[What is needed]
Go to the line holding "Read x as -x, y" in the entries below and write out exactly every line down to and including the line holding "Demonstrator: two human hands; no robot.".

Content starts

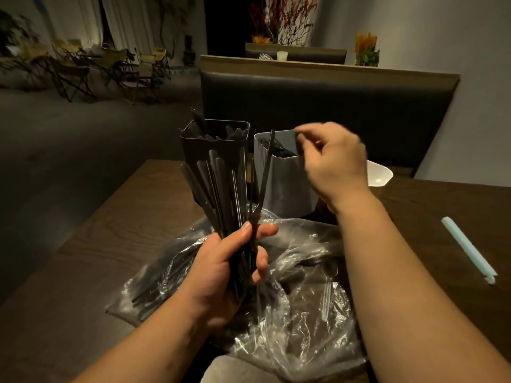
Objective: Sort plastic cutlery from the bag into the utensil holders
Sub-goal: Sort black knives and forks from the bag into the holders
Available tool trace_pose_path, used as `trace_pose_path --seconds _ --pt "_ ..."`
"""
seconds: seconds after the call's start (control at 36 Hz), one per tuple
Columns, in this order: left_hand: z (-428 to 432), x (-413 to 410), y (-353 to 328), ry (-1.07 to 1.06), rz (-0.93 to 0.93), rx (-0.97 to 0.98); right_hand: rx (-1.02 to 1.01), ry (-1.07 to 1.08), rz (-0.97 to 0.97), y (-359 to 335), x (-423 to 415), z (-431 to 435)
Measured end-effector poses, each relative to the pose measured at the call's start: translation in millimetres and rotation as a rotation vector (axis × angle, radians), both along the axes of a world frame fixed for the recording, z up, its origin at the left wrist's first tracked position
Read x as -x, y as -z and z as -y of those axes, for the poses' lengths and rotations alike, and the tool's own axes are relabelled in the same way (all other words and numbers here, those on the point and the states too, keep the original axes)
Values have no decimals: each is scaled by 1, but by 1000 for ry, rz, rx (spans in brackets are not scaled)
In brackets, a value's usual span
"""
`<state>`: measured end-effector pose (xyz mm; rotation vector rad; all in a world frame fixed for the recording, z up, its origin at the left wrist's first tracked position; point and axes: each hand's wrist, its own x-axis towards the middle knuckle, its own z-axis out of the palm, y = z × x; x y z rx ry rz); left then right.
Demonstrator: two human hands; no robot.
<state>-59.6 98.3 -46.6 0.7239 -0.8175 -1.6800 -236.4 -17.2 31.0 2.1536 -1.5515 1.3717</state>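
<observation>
Black plastic cutlery (pixel 221 189) — a fanned bundle of thin handles — stands upright in the left hand (pixel 221 266), whose fingers and thumb wrap its lower end. Below it lies a crumpled clear bag (pixel 304 313) with more pieces inside. Behind stand 2 holders, both with black pieces in them: a dark holder (pixel 199 145) and, just beside it, a pale holder (pixel 284 186). The right hand (pixel 334 167) hovers at the pale holder's rim with fingers curled; motion blur hides whether it pinches a piece. The pieces look light, stiff and slick, likely to slide from a loose bundle — pinching 1 by its handle seems safest. Everything sits on a dark wood-grain counter (pixel 132 217), with a pale straw (pixel 467 250) lying to the right. A dark padded booth seat (pixel 331 106) stands behind the counter in a dim room.
</observation>
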Motion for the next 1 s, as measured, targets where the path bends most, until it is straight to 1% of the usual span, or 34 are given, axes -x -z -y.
trace_pose_path --seconds 0.06,0.08,0.11,0.14,0.19,0.22,0.25,0.31,0.36,0.42,0.47,0.58,0.67,0.72,0.89,0.94,1.0 --pt "0 -2 -1 31 -16 -14 -213 41 -216 0 -4 -5" --pt "-1 -3 -2 41 -27 -27 -307 36 -280 -1 -6 -8" --pt "-1 -4 -2 44 -42 -39 -350 23 -326 -2 -7 -11" --pt "-2 -4 -3 44 -61 -49 -337 11 -342 -4 -6 -13" --pt "-2 -5 -4 46 -104 -62 -156 -27 -326 -10 -6 -22" --pt "-1 -6 -5 48 -126 -66 -76 -75 -317 -16 -7 -27" --pt "-1 -7 -6 53 -147 -66 -43 -163 -303 -20 -8 -33" --pt "-2 -8 -8 65 -187 -51 -115 -403 -319 -26 -16 -46" --pt "-4 -9 -10 87 -244 -36 -235 -556 -400 -28 -28 -58" --pt "-6 -10 -11 92 -279 -43 -275 -609 -469 -26 -40 -66" --pt "-7 -11 -10 90 -302 -46 -260 -607 -484 -25 -47 -69" --pt "-9 -11 -10 133 -323 -44 -262 -600 -461 -23 -47 -66" --pt "-8 -10 -10 116 -341 -63 -259 -597 -469 -17 -47 -61" --pt "-7 -11 -10 108 -361 -70 -221 -619 -440 -12 -45 -58" --pt "-6 -13 -10 189 -403 -64 -45 -656 -366 -6 -38 -47" --pt "-6 -14 -11 174 -405 -72 18 -643 -279 -5 -38 -43" --pt "-5 -16 -11 130 -406 -63 86 -598 -115 -4 -35 -40"
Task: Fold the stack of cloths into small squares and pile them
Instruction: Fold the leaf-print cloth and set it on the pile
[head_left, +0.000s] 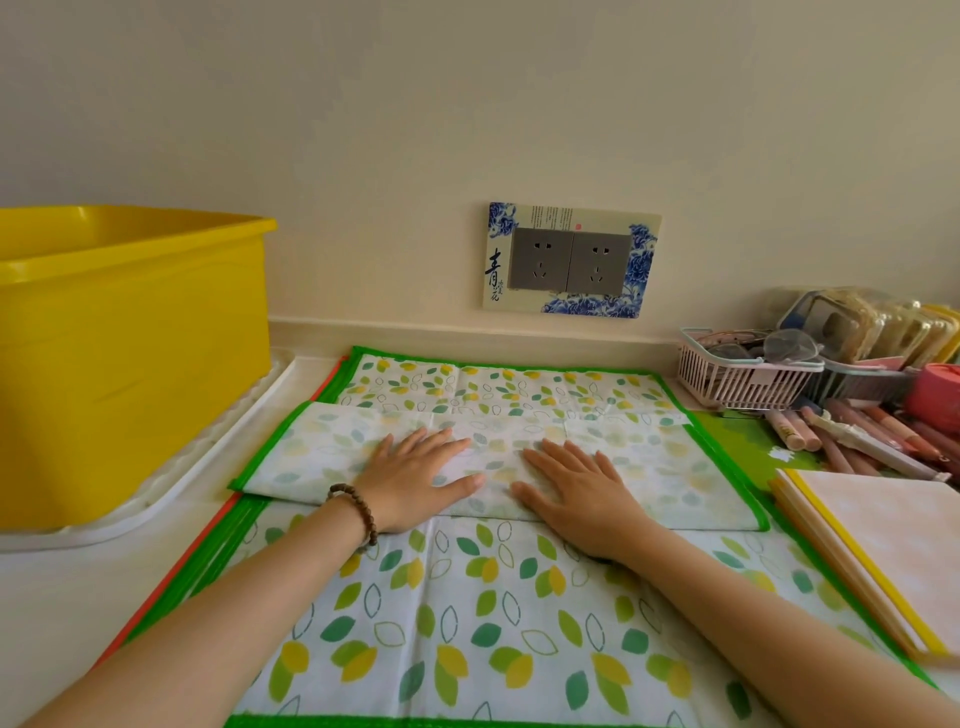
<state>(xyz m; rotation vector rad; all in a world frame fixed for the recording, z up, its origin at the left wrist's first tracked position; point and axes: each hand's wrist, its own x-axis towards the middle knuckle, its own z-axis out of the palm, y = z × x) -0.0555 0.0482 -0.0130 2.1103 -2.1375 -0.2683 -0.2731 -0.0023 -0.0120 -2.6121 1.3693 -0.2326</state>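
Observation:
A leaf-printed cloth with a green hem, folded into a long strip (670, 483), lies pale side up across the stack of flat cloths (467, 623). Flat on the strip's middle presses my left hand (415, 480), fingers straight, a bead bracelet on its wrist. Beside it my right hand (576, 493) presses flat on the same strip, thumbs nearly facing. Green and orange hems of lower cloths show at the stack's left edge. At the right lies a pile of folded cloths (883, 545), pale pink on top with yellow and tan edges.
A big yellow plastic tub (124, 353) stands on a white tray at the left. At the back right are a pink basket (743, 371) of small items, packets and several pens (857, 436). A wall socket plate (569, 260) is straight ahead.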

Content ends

[Response for this exercise]
Read x as -x, y as -z and z as -y of those axes, for the poses' lengths and rotations alike, and the tool's own axes are relabelled in the same way (all other words and numbers here, those on the point and the states too, keep the original axes)
Values have no decimals: each is scaled by 1, but by 1000 for ry, rz, rx (spans in brackets are not scaled)
In brackets, a value's usual span
"""
`<state>`: measured end-effector pose (xyz mm; rotation vector rad; all in a world frame fixed for the recording, z up, its origin at the left wrist's first tracked position; point and axes: each hand's wrist, its own x-axis towards the middle knuckle, its own z-axis out of the palm, y = z × x; x y z rx ry rz); left then right.
Demonstrator: two human hands; no robot.

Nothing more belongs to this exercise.